• Work to complete: Print the listing below only from the line that has "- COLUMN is" through the line that has "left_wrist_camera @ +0", exactly, and drop any picture.

★ ★ ★ ★

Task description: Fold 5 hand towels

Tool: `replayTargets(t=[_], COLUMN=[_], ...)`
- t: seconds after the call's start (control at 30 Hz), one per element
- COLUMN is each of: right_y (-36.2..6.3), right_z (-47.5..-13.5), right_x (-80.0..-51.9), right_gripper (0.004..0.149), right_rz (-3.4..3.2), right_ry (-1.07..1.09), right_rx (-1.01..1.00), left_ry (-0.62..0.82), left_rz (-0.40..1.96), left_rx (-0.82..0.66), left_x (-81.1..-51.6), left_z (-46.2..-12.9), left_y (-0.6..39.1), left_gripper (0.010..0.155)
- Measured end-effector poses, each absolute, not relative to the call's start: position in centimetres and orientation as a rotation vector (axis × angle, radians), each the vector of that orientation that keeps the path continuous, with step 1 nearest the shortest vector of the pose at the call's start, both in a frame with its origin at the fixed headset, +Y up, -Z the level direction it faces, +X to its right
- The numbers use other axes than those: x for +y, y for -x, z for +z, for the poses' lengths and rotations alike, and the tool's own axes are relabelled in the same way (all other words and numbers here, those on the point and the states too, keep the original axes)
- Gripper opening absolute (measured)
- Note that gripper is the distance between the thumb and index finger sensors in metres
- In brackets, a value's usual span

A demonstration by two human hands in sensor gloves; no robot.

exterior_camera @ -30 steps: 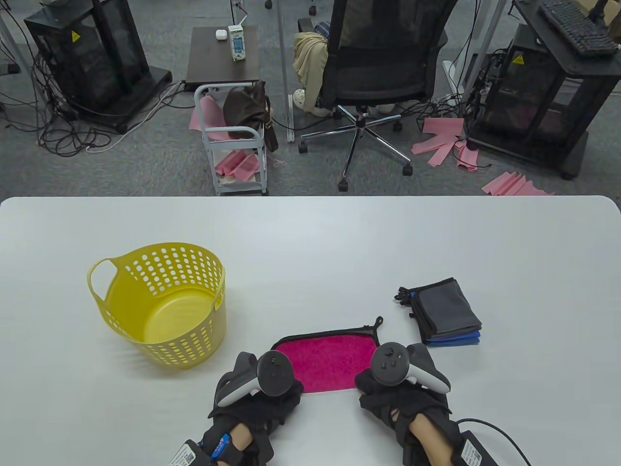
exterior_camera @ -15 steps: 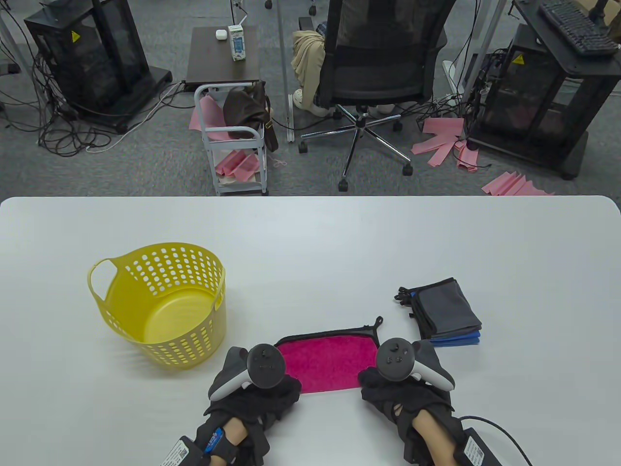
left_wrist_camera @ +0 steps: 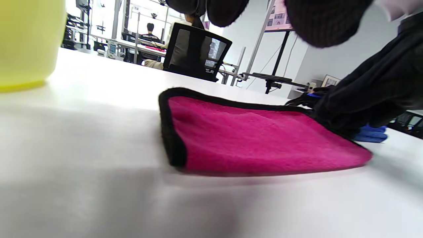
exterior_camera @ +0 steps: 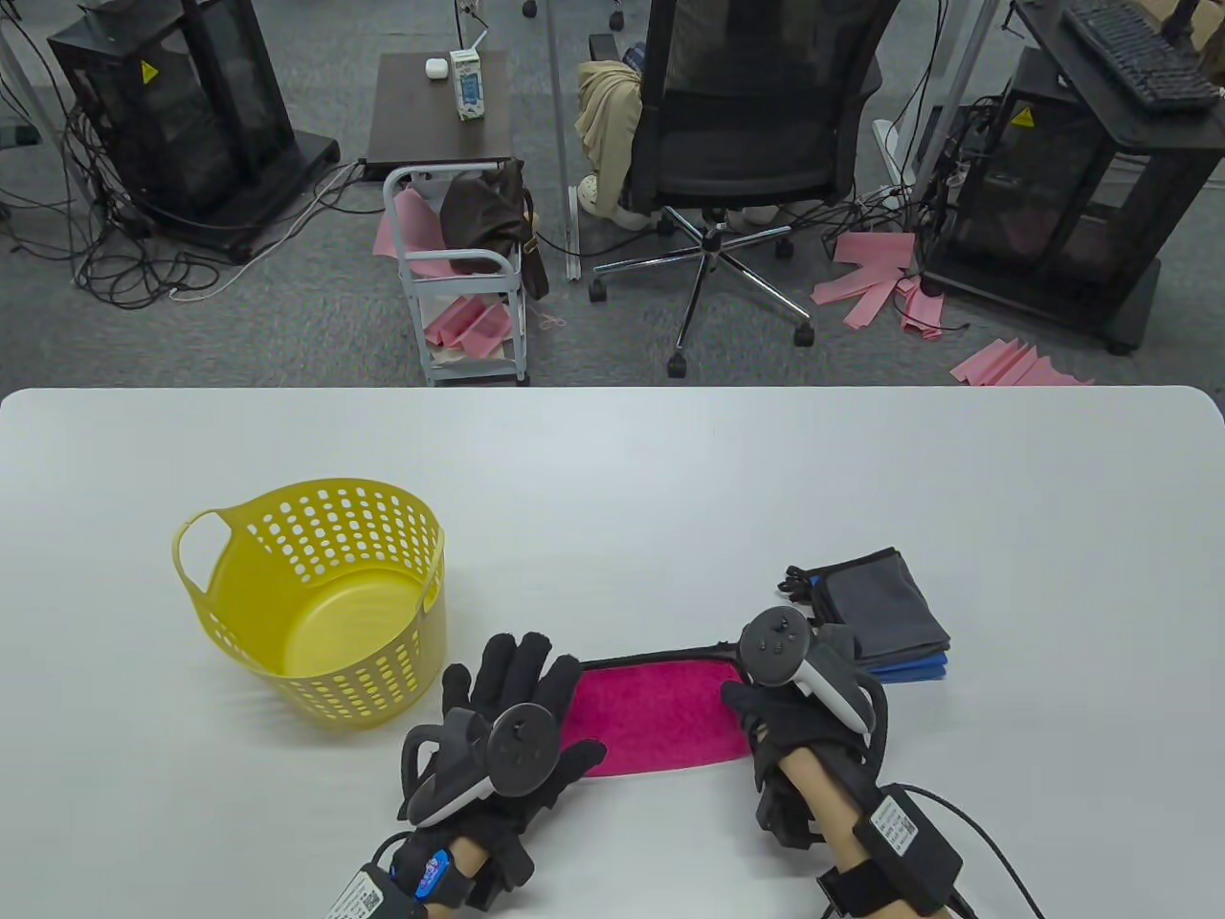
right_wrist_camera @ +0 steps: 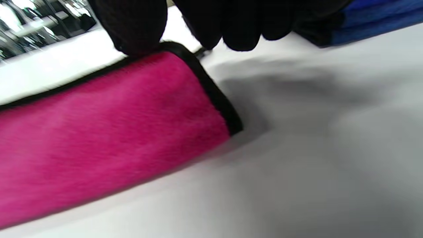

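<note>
A pink hand towel with black edging lies folded flat near the table's front edge. It also shows in the left wrist view and the right wrist view. My left hand is spread open with straight fingers at the towel's left edge. In the left wrist view its fingers hang above the towel. My right hand is at the towel's far right corner. Its thumb presses on the edging and the other fingers curl down just past the corner. A stack of folded grey and blue towels lies to the right.
A yellow perforated basket stands on the table left of the towel, and shows in the left wrist view. The folded stack's blue edge is close behind my right hand. An office chair and a small cart stand beyond the table's far edge.
Both hands have left the towel's near corners. The left hand has opened and spread at the left edge. The right hand has moved forward to the far right corner.
</note>
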State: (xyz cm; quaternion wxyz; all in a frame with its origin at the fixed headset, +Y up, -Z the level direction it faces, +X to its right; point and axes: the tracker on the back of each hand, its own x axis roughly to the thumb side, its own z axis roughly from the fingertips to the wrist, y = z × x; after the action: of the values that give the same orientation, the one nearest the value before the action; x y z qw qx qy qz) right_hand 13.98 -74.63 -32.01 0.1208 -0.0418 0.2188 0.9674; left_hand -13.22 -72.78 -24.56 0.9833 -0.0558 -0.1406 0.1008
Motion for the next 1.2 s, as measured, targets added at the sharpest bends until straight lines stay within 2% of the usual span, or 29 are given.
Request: replayTargets(t=[0.13, 0.33, 0.43, 0.6, 0.67, 0.8, 0.9, 0.97, 1.07, 1.2], right_y=[-13.3, -12.6, -12.2, -11.7, -11.6, -11.4, -11.1, -10.9, -10.4, -8.9], right_z=[-32.7, -33.1, -33.0, -32.6, -32.3, -31.2, -30.5, -30.3, -30.6, -30.7], right_x=[-75.9, -76.8, -77.0, -76.9, -76.1, -72.2, -69.7, -67.9, -66.3, -65.4], right_gripper=[0.06, 0.048, 0.04, 0.04, 0.039, 0.038, 0.04, 0.046, 0.051, 0.05], right_rz=[2.867, 2.938, 2.925, 2.983, 2.978, 2.827, 2.84, 2.902, 3.059, 3.125], right_ry=[0.24, 0.375, 0.367, 0.298, 0.246, 0.165, 0.125, 0.106, 0.114, 0.064], right_rx=[0.733, 0.615, 0.579, 0.561, 0.593, 0.512, 0.372, 0.209, 0.056, 0.013], left_ry=[0.135, 0.121, 0.128, 0.143, 0.142, 0.131, 0.125, 0.125, 0.122, 0.117], left_rz=[0.207, 0.215, 0.223, 0.216, 0.221, 0.244, 0.264, 0.264, 0.255, 0.263], left_rx=[-0.274, -0.274, -0.274, -0.263, -0.259, -0.259, -0.253, -0.252, -0.253, -0.259], left_x=[-73.0, -72.6, -72.6, -72.6, -72.5, -72.1, -71.9, -71.8, -71.8, -71.7], left_z=[-24.9, -24.8, -24.9, -24.8, -24.7, -24.6, -24.5, -24.5, -24.4, -24.3], left_y=[13.6, 13.7, 13.8, 13.9, 14.0, 14.2, 14.5, 14.6, 14.5, 14.4], left_gripper=[0.087, 0.086, 0.086, 0.086, 0.086, 0.086, 0.085, 0.085, 0.085, 0.085])
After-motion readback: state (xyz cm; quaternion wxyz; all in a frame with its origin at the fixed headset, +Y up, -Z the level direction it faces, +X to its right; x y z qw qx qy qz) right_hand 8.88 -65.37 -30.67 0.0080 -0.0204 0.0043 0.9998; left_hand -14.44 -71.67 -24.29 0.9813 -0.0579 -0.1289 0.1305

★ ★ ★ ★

• Solution to the problem:
- COLUMN is each of: right_y (-36.2..6.3), right_z (-47.5..-13.5), right_x (-80.0..-51.9), right_gripper (0.004..0.149), right_rz (-3.4..3.2), right_ry (-1.07..1.09), right_rx (-1.01..1.00), left_ry (-0.62..0.82), left_rz (-0.40..1.96), left_rx (-0.82..0.66), left_x (-81.1..-51.6), left_z (-46.2..-12.9), left_y (-0.6..39.1), left_gripper (0.010..0.155)
- Measured end-effector poses, each absolute, not relative to the call's start: position in centimetres and orientation as a rotation vector (axis × angle, radians), each the vector of that orientation that keeps the path continuous, with step 1 nearest the shortest vector of the pose at the call's start, both in a frame with its origin at the fixed headset, +Y up, -Z the level direction it faces, +X to its right
- The numbers use other axes than those: x for +y, y for -x, z for +z, for the poses' lengths and rotations alike, and the tool's own axes are relabelled in the same way (all other words and numbers here, those on the point and the states too, keep the original axes)
- Gripper opening absolute (measured)
- Note that gripper is the distance between the thumb and index finger sensors in metres
- In brackets, a value's usual span

A demonstration by two human hands in sensor gloves; no robot.

exterior_camera @ -30 steps: 
exterior_camera @ -15 steps: 
left_wrist_camera @ +0 steps: 

The answer has been given, and the exercise is complete.